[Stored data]
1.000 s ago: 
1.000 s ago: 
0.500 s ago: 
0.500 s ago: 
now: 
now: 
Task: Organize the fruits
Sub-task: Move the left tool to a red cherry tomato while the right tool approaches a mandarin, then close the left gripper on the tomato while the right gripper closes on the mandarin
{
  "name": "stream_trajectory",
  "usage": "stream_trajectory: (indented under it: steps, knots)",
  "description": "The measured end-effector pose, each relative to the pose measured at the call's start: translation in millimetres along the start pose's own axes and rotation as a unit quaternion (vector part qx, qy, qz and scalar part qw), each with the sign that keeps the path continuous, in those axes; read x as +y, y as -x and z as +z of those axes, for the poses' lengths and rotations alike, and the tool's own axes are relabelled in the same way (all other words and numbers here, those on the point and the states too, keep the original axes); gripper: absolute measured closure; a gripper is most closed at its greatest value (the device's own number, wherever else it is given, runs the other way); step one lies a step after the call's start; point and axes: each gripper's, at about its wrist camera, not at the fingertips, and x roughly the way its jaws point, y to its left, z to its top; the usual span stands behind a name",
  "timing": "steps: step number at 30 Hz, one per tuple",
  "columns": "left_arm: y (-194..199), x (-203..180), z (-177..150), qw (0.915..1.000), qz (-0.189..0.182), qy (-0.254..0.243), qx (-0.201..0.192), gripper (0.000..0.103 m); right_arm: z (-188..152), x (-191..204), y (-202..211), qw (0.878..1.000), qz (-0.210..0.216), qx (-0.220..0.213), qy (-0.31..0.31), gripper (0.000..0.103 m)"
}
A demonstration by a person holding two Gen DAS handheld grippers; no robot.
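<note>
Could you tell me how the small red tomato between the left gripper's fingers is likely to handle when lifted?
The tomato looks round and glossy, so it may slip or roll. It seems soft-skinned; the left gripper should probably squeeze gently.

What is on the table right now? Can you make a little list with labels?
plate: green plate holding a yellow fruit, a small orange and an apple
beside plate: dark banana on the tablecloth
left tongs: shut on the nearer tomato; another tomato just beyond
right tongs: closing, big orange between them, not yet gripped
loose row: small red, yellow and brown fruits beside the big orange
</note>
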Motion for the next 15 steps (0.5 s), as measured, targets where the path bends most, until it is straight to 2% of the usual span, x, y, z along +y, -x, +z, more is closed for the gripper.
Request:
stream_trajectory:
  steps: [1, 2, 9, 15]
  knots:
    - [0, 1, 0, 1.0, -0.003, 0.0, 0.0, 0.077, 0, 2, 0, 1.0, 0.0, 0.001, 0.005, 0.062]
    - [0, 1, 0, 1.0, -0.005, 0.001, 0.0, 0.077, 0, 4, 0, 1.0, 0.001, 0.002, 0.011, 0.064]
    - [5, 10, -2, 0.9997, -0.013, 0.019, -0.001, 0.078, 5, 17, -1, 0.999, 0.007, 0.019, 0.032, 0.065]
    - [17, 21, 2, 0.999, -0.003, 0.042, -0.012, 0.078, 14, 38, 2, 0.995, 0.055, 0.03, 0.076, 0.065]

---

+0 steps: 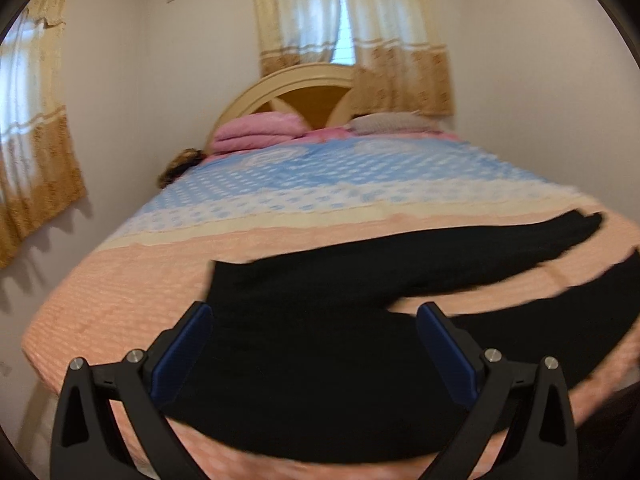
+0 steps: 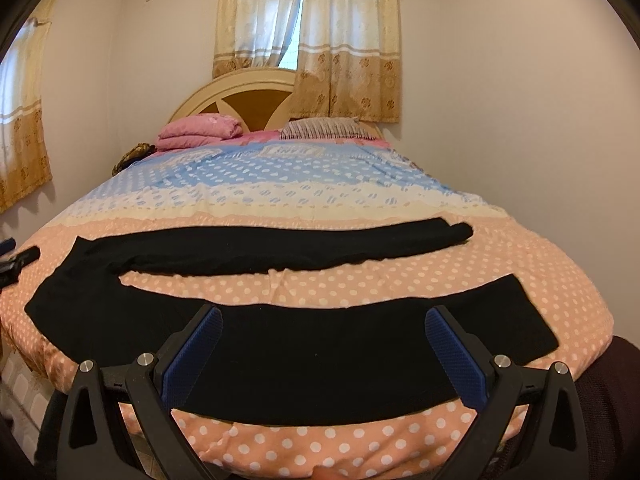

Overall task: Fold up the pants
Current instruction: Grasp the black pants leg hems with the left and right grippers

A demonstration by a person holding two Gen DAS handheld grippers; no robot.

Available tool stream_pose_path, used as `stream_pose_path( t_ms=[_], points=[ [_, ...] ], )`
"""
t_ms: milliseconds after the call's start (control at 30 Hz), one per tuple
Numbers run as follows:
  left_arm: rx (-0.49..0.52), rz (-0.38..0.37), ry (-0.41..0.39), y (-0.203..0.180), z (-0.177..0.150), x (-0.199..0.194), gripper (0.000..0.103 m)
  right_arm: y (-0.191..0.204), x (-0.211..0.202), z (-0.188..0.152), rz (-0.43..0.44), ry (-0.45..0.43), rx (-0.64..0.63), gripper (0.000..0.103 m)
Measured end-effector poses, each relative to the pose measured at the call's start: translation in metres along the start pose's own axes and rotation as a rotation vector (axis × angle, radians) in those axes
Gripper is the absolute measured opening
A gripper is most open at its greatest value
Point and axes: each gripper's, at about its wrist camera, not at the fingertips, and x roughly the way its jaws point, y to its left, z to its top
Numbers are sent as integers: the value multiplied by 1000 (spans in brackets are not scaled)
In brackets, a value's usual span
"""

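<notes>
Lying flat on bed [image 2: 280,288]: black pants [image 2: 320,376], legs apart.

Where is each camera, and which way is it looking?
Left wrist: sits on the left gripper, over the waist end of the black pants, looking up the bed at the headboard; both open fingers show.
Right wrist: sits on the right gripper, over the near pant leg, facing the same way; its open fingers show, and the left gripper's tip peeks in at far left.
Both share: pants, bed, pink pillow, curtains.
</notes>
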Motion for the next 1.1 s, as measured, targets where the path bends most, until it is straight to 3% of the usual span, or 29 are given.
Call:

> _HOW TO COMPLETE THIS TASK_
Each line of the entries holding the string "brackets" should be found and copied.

> _FINISHED TASK_
Numbers are sent as integers: the value multiplied by 1000 (spans in brackets are not scaled)
In brackets, a value's usual span

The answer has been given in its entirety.